Saturday, July 05, 2008

New Mexico bans cockfighting

Cockfighting in New Mexico
Excerpts from Adam B. Ellick, A Ban on Cockfighting, but the Tradition Lives On, N.Y. Times, July 6, 2008:

Last year, New Mexico became the 49th state to make cockfighting illegal. . . . The state has devoted vast resources to ending the sport, but with only one misdemeanor conviction thus far, it continues unabated in hidden venues, cockfighters and law enforcement officials say. . . .

“It seems they’re always one step ahead of us,” said Robyn Gojkovich, who in May became the state’s first full-time animal control investigator.

Ed Lowry, 51, a paunchy rooster breeder from Chaparral, agreed.

“They ain’t shut nothing down,” said Mr. Lowry, who has not been charged, even though his truck and computers were seized in [a] raid.

Mr. Lowry, who still possesses his prized bloodlines, said he constantly turns down invitations to fight. As a director of the New Mexico Gamefowl Association, a nonprofit cockfighting advocacy group, he has taken up fighting in the courts, where appeals claiming tribal, religious and cultural sovereignty have failed to win exemptions from the ban.

“A gamecock shows me what an American should be like,” he said. “You defend to the death.” . . .

But law enforcement officials are not giving up. They insist their aggressive operations — the raids, the full-time investigator, a special cockfighting task force — are sending a message in a war of attrition.

Nationally, though, it appears that animal rights advocates are winning that war, and they have been helped by a high-profile case. The conviction of the football star Michael Vick in a dogfighting operation in 2007 has pushed animal cruelty cases to the fore. . . .

“You can’t go on the national stage and have people find out you have no problem with a bloody sport,” said Sheriff Darren White of Bernalillo County, where officers issued citations for two cockfighting misdemeanors in a raid on June 21.

Mr. Richardson’s office said he would not be available to discuss the issue.

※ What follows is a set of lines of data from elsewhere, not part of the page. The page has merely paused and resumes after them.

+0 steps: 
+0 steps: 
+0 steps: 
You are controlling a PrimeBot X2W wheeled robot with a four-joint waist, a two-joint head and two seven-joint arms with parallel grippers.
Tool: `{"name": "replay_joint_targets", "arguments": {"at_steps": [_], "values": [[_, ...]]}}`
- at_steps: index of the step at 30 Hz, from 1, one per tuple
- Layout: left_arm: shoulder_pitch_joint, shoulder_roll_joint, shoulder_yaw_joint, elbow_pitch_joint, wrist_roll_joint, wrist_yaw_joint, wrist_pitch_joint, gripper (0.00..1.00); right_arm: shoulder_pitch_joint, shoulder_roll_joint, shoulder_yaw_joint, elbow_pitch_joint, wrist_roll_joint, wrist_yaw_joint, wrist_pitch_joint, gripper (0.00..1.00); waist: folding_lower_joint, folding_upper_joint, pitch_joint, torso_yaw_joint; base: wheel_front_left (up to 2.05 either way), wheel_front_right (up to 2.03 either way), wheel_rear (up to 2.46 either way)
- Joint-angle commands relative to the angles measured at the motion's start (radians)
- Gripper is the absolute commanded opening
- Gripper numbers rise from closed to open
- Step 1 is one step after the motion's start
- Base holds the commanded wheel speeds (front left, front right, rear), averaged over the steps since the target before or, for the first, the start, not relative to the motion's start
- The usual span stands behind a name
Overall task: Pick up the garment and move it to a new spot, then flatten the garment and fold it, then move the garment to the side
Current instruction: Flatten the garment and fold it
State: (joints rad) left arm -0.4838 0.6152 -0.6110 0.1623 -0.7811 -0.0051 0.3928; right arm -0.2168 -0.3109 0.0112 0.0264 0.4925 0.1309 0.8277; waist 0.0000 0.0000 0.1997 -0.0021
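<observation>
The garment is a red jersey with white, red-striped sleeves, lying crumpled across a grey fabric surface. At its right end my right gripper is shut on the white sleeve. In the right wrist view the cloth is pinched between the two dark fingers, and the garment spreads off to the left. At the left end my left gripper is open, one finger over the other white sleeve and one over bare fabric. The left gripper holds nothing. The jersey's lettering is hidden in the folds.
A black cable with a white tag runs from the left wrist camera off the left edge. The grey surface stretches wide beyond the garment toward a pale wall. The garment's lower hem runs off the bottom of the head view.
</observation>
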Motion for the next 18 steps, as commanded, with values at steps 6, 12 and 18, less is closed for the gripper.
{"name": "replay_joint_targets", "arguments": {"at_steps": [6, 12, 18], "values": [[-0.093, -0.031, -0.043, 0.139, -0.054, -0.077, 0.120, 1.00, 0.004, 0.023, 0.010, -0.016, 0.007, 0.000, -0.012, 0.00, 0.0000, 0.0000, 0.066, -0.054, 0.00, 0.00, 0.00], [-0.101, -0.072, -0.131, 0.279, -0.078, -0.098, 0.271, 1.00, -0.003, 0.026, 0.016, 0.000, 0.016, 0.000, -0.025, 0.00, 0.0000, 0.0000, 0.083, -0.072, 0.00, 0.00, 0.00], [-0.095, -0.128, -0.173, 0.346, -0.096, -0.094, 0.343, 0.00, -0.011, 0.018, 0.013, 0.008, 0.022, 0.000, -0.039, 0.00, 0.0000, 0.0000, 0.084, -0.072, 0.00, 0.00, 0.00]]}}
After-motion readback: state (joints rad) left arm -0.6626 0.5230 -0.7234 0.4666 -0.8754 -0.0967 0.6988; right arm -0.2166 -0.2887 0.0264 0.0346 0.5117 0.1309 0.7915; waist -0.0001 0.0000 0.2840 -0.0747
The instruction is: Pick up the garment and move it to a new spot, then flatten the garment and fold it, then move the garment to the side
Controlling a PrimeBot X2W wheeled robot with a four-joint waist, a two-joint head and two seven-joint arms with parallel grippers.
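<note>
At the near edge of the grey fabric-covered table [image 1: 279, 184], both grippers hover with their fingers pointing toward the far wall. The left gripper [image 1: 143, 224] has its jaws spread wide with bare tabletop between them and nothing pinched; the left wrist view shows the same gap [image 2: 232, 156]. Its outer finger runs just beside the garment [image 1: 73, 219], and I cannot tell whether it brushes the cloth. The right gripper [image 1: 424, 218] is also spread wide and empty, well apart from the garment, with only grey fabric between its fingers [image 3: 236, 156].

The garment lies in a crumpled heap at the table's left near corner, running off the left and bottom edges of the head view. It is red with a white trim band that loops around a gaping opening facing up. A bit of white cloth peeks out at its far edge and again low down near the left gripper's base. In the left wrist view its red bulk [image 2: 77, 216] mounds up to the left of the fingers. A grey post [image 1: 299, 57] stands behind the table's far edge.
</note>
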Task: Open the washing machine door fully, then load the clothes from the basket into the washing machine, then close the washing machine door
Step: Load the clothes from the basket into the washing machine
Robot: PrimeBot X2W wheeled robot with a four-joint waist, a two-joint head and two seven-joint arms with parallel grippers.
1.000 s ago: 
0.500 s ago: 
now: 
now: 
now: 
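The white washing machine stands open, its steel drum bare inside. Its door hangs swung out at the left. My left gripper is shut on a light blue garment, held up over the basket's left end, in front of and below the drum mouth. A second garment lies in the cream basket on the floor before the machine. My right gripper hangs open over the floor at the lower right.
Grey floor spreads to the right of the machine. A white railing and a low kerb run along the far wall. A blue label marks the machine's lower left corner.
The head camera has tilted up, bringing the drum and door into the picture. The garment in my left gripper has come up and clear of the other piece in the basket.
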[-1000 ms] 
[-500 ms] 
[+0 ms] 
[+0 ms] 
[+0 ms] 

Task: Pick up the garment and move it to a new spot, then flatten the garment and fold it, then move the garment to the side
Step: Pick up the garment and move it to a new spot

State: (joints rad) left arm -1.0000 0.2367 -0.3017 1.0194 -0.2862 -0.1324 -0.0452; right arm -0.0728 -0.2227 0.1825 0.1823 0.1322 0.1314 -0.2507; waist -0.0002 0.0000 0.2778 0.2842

Sheriff White, a Republican who is running for Congress, said the ban has transformed public opinion on animal cruelty issues. Animal rights advocates agree.

“New Mexico is on the verge of having a modern culture,” said Heather Ferguson, the legislative director for Animal Protection of New Mexico, an animal-rights lobbying group. Ms. Ferguson said a newly established animal cruelty hot line was receiving about 90 calls every two weeks. . . .

Cockfighting venueMs. Ferguson said she would like to see even more legal action on the issue. She is seeking $200,000 in additional state money to finance positions like a full-time prosecutor for animal cruelty cases. In addition, she is working to make cockfighting a felony in New Mexico. Over the next year, Animal Protection of New Mexico will lobby for about $1.1 million for three new animal custody facilities that would be completed by 2010.

For 16 years, Richard and Louisa Lopez operated a 310-seat cockfighting arena at their farm in Luis Lopez, N.M. The $30,000 they earned annually from the operation helped subsidize their farm expenses, and send their children to college. Last month, they used the arena for their family reunion and a baby shower.

“We don’t have money to buy diesel sometimes,” Mr. Lopez said. “And this is the place that kept my farm going.”

In January, the courts dismissed a suit by the New Mexico Gamefowl Association claiming economic devastation. Ms. Gojkovich, the animal control investigator, was hardly sympathetic.

“You need to go find a job at Wal-Mart,” she said.